'''
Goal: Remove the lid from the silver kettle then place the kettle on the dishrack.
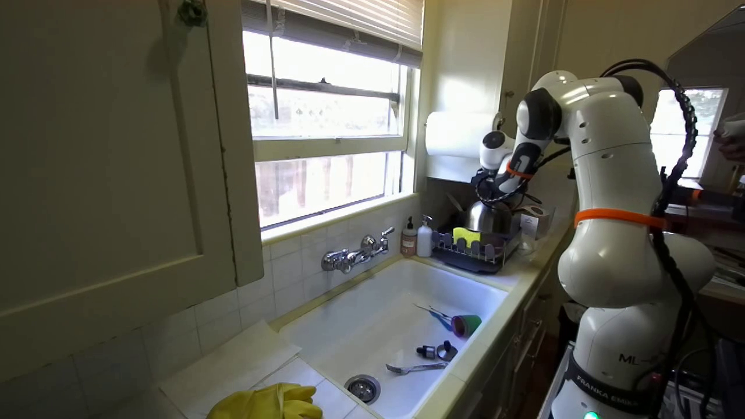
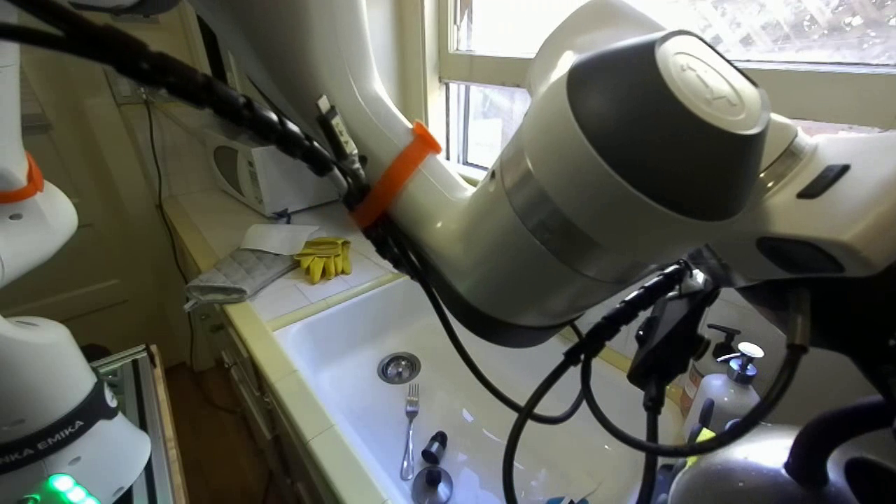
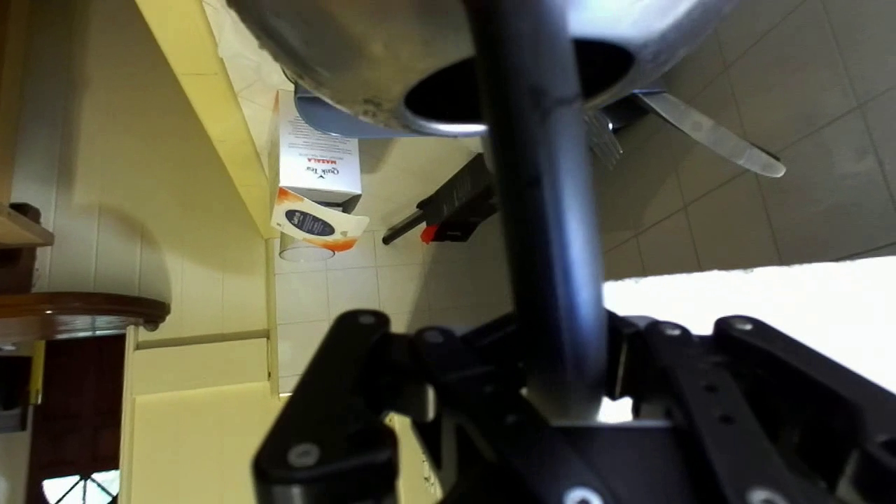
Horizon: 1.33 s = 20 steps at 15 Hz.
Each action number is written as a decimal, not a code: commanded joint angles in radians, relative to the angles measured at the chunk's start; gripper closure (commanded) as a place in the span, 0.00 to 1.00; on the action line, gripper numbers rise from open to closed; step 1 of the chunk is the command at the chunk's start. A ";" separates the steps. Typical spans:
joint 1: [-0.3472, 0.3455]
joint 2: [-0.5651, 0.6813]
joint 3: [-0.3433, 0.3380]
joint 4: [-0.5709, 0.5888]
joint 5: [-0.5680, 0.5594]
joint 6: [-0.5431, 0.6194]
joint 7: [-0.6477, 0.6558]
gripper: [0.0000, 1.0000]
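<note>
Pointing its opening (image 3: 448, 92) upward, the silver kettle (image 1: 488, 219) looks roughly level.

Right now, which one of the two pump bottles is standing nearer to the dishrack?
The white pump bottle, next to the dishrack. The brownish pump bottle stands farther from the rack, on the side toward the tap.

Free room above sink (image 1: 372, 314), faucet (image 1: 349, 259) jutting alongside, bottles (image 1: 424, 240) beside dishrack (image 1: 464, 261)
</note>
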 commanded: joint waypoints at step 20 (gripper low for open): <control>0.017 0.140 0.027 0.077 0.006 -0.094 -0.109 1.00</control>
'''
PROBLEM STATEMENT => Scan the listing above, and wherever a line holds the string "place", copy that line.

EXERCISE RESPONSE =>
Goal: Remove the lid from the silver kettle then place the kettle on the dishrack.
Each action number is written as a decimal, not a code: commanded joint angles in radians, relative to the angles measured at the chunk's start; gripper closure (commanded) as a place in the span, 0.00 to 1.00; on the action line, gripper numbers rise from open to closed; step 1 of the chunk is the command at the chunk's start. A ";" separates the steps. Typical spans:

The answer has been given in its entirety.